## Activity
Repeat all of the data exactly. Leave nothing out.

┄┄┄┄┄┄┄┄┄┄

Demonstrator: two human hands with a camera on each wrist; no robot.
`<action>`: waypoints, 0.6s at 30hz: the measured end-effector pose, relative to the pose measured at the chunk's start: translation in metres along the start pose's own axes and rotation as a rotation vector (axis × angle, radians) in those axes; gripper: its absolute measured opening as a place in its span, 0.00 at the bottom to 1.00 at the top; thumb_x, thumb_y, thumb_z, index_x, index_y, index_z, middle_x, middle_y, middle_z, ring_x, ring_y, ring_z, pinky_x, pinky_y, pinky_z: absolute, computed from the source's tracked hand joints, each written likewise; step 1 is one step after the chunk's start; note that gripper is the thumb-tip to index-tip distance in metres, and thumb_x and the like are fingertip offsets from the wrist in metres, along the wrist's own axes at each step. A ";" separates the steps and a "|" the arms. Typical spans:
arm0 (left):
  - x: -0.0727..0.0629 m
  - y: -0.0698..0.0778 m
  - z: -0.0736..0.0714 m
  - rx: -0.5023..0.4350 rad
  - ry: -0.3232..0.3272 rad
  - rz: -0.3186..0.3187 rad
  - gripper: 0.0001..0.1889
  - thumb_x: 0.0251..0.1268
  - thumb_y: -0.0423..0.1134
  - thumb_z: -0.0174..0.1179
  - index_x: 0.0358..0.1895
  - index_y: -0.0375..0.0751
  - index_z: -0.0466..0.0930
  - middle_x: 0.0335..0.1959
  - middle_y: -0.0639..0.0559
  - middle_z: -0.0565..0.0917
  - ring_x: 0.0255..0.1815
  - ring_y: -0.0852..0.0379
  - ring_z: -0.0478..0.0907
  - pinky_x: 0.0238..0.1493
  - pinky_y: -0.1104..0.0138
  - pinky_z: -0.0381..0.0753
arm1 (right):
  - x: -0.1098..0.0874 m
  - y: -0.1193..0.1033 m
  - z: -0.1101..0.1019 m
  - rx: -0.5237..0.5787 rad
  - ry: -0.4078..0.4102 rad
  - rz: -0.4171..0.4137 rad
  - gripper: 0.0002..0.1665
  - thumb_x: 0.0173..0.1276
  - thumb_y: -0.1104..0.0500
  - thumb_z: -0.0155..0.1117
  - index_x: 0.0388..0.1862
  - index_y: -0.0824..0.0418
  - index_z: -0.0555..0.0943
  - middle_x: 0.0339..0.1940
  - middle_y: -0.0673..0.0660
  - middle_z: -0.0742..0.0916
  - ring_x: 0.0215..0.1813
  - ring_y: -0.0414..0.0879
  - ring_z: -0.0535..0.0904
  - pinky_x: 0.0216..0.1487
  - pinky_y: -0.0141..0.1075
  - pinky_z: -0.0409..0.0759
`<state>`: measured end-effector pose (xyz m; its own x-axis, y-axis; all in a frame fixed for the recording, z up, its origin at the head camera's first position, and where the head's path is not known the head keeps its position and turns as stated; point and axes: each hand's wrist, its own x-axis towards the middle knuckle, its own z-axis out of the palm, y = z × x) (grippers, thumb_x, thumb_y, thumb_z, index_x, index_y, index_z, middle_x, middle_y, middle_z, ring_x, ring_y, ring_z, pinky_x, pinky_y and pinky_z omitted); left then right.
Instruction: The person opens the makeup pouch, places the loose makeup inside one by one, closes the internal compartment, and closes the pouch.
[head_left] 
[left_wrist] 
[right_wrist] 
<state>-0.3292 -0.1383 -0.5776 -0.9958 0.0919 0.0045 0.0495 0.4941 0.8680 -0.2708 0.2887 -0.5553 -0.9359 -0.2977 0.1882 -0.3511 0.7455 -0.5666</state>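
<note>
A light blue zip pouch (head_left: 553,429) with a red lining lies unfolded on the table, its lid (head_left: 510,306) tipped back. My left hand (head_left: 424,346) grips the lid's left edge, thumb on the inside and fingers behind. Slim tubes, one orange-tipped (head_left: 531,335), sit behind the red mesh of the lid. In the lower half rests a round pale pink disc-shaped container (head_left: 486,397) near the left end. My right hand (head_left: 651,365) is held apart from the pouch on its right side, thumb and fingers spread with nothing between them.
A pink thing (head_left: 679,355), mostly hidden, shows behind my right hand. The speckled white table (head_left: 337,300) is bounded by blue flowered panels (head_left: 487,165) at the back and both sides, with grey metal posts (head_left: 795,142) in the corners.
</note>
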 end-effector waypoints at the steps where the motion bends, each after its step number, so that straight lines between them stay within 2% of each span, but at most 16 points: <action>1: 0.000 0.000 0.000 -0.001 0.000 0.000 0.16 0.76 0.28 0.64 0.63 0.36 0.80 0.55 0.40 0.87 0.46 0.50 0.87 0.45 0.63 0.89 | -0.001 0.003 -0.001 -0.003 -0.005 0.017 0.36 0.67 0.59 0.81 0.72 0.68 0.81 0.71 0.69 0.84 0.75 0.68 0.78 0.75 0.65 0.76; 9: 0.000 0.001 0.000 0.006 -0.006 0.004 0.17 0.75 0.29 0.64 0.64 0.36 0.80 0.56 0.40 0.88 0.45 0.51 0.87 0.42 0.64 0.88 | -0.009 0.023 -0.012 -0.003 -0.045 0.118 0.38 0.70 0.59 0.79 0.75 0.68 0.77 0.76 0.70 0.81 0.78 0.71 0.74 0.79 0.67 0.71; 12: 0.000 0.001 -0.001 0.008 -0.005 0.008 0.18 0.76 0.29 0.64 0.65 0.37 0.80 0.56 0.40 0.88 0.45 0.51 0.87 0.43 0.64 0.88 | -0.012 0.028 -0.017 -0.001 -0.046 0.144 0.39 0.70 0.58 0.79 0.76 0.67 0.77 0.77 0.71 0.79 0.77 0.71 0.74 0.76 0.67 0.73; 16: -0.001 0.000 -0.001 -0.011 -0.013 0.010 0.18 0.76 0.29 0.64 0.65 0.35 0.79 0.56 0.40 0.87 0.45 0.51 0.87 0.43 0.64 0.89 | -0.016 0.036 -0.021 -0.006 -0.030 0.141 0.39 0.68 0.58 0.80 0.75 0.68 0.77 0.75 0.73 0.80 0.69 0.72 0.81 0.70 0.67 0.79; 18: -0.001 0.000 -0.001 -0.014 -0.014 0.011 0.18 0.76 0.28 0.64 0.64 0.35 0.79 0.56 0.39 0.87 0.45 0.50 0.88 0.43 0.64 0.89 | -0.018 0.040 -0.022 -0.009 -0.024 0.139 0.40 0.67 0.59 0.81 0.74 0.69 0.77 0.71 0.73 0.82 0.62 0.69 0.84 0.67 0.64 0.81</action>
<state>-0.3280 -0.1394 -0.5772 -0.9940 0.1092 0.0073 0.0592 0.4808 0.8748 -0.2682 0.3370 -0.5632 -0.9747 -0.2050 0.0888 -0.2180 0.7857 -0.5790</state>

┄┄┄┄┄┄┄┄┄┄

## Your response
Demonstrator: two human hands with a camera on each wrist; no robot.
`<action>`: waypoints, 0.6s at 30hz: the measured end-effector pose, relative to the pose measured at the chunk's start: translation in metres along the start pose's own axes and rotation as a rotation vector (axis × angle, radians) in those axes; gripper: its absolute measured opening as a place in its span, 0.00 at the bottom to 1.00 at the top; thumb_x, thumb_y, thumb_z, index_x, index_y, index_z, middle_x, middle_y, middle_z, ring_x, ring_y, ring_z, pinky_x, pinky_y, pinky_z: absolute, computed from the source's tracked hand joints, each written likewise; step 1 is one step after the chunk's start; note that gripper is the thumb-tip to index-tip distance in metres, and thumb_x and the like are fingertip offsets from the wrist in metres, along the wrist's own axes at each step. A ";" separates the steps and a "|" the arms. Typical spans:
arm0 (left):
  - x: -0.0727..0.0629 m
  - y: -0.0698..0.0778 m
  - z: -0.0736..0.0714 m
  - rx: -0.5023..0.4350 rad
  - ry: -0.3232..0.3272 rad
  - rz: -0.3186..0.3187 rad
  - gripper: 0.0001..0.1889
  - thumb_x: 0.0251..0.1268
  - thumb_y: -0.0423..0.1134
  - thumb_z: -0.0174..0.1179
  - index_x: 0.0358..0.1895
  - index_y: -0.0375..0.0751
  - index_z: -0.0466..0.0930
  - middle_x: 0.0335..0.1959
  - middle_y: -0.0639..0.0559
  - middle_z: -0.0565..0.0917
  - ring_x: 0.0255..0.1815
  - ring_y: -0.0852..0.0379
  - ring_z: -0.0478..0.0907
  - pinky_x: 0.0238..0.1493
  - pinky_y: -0.1104..0.0138
  - pinky_z: -0.0381..0.0753
arm1 (right):
  - x: -0.1098..0.0874 m
  - y: -0.1193..0.1033 m
  - z: -0.1101..0.1019 m
  - rx: -0.5237..0.5787 rad
  - ry: -0.4078..0.4102 rad
  - rz: -0.4171..0.4137 rad
  - gripper: 0.0002..0.1665
  - thumb_x: 0.0173..0.1276
  - thumb_y: -0.1104..0.0500
  - thumb_z: -0.0155..0.1117
  - index_x: 0.0388..0.1862
  - index_y: -0.0824..0.0418
  - index_z: -0.0555..0.0943
  - middle_x: 0.0339..0.1940
  - middle_y: -0.0673..0.0660
  - middle_z: -0.0742..0.0916
  - ring_x: 0.0215..0.1813
  - ring_y: -0.0414..0.0879
  - ring_z: -0.0535..0.0904
  - pinky_x: 0.0216..0.1487
  - pinky_y: -0.0141..0.1075
  - pinky_z: -0.0409..0.0759
`<state>`: measured end-effector pose (xyz m; its own x-axis, y-axis; all in a frame fixed for the recording, z up, its origin at the head camera's first position, and where the head's path is not known the head keeps its position and turns as stated; point and axes: each hand's wrist, its own x-axis towards the middle knuckle, its own z-axis out of the palm, y = z × x) (grippers, thumb_x, thumb_y, thumb_z, index_x, index_y, index_z, middle_x, middle_y, middle_z, ring_x, ring_y, ring_z, pinky_x, pinky_y and pinky_z omitted); left then right.
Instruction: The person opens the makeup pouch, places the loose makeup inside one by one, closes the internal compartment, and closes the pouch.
[head_left] 
[left_wrist] 
[right_wrist] 
<state>-0.3292 -0.1383 -0.5776 -0.9958 0.0919 0.0045 0.0495 0.4941 0.8680 -0.2708 0.2887 -0.5553 -0.9359 -0.2977 0.1882 -0.3511 0.7455 -0.5666</state>
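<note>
A light blue zip pouch (head_left: 553,429) with a red lining lies unfolded on the table, its lid (head_left: 510,306) tipped back. My left hand (head_left: 424,346) grips the lid's left edge, thumb on the inside and fingers behind. Slim tubes, one orange-tipped (head_left: 531,335), sit behind the red mesh of the lid. In the lower half rests a round pale pink disc-shaped container (head_left: 486,397) near the left end. My right hand (head_left: 651,365) is held apart from the pouch on its right side, thumb and fingers spread with nothing between them.
A pink thing (head_left: 679,355), mostly hidden, shows behind my right hand. The speckled white table (head_left: 337,300) is bounded by blue flowered panels (head_left: 487,165) at the back and both sides, with grey metal posts (head_left: 795,142) in the corners.
</note>
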 end-effector waypoints at the steps where the motion bends, each after its step number, so that straight lines between them stay within 2% of each span, but at most 16 points: <action>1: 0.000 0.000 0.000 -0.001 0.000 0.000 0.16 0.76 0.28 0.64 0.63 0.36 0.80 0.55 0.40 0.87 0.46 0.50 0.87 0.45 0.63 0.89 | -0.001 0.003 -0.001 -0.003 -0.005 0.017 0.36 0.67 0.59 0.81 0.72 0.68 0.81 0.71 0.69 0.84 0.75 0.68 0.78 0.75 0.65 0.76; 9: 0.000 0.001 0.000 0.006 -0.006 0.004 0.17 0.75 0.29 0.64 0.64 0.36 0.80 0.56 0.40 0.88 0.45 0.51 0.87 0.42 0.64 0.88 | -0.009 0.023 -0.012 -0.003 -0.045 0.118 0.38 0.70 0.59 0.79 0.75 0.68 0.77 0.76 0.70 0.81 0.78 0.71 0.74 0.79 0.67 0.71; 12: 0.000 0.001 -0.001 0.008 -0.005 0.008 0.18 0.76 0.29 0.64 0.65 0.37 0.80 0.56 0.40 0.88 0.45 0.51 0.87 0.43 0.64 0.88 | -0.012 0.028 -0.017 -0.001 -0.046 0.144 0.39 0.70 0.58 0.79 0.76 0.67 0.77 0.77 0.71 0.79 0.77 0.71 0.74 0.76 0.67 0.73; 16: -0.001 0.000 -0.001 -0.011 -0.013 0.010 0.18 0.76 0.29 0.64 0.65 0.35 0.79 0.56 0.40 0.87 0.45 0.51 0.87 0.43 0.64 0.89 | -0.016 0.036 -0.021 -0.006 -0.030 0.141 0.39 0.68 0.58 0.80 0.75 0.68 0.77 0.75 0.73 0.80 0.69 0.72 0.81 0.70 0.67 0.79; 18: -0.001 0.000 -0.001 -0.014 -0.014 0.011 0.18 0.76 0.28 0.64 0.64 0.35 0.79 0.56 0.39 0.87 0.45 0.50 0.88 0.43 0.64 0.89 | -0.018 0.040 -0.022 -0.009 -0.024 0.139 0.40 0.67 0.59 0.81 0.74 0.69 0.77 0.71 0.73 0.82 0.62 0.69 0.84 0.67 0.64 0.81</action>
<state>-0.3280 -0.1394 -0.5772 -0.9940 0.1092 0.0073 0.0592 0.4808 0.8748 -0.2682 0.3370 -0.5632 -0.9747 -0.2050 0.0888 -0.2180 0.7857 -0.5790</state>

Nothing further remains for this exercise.